─── Dataset excerpt

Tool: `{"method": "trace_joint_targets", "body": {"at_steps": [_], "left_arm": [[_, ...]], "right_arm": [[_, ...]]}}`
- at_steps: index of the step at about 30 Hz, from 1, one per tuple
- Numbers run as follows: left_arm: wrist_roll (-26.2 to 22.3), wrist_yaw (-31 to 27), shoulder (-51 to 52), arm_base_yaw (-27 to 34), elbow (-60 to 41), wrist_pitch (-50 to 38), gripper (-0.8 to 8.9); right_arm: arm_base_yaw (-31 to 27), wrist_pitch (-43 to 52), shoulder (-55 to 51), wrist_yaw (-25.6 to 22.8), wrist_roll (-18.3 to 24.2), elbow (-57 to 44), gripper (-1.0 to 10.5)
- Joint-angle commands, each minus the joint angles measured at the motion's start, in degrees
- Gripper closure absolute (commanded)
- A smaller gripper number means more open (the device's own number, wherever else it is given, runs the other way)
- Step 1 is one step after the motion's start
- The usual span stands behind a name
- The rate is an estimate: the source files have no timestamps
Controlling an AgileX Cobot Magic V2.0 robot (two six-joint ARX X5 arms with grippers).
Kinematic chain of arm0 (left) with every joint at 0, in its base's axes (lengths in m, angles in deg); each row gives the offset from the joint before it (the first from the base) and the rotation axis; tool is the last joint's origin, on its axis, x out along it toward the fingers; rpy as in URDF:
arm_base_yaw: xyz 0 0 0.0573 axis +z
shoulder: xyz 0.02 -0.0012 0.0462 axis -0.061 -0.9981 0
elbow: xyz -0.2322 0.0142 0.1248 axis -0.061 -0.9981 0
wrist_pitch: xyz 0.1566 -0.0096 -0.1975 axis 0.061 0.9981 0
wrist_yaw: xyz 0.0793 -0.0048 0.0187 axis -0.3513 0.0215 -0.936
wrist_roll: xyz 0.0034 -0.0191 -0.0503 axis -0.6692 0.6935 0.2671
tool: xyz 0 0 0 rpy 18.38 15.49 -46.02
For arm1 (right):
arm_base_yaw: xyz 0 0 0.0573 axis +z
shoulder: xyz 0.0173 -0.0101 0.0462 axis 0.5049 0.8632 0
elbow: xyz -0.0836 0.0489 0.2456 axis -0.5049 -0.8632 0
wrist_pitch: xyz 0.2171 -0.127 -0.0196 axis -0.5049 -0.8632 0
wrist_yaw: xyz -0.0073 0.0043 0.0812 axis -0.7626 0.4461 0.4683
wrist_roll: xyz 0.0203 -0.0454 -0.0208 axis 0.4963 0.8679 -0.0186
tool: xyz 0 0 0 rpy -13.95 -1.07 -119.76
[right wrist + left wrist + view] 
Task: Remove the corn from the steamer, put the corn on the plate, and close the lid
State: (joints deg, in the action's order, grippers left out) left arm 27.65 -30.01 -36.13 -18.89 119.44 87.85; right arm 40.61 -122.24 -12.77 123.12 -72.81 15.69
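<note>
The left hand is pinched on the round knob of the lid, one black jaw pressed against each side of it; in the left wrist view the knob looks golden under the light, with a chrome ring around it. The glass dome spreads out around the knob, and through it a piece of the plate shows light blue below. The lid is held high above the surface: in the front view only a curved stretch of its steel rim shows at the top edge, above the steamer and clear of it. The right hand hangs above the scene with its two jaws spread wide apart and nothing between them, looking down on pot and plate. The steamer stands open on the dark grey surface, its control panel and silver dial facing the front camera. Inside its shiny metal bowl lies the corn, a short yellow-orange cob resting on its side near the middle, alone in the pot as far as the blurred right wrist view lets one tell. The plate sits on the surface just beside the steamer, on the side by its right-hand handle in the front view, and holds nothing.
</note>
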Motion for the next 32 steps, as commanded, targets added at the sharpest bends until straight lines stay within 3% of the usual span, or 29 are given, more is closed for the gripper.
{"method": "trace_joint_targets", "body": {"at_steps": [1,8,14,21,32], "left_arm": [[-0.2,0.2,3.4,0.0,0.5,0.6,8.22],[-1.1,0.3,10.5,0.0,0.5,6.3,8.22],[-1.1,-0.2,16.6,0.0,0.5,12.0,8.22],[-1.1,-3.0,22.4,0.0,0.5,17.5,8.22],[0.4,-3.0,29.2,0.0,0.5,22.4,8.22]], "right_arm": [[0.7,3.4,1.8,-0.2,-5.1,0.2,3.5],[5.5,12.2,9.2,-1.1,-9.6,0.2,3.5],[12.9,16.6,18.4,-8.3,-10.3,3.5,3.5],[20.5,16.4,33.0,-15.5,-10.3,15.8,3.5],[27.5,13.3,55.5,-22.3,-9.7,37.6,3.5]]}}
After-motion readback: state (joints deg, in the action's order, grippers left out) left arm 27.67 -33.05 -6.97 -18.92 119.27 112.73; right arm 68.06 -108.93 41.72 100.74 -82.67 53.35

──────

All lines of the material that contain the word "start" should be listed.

• [Exercise solution]:
- Joint-angle commands, each minus the joint angles measured at the motion's start, in degrees
- Step 1 is one step after the motion's start

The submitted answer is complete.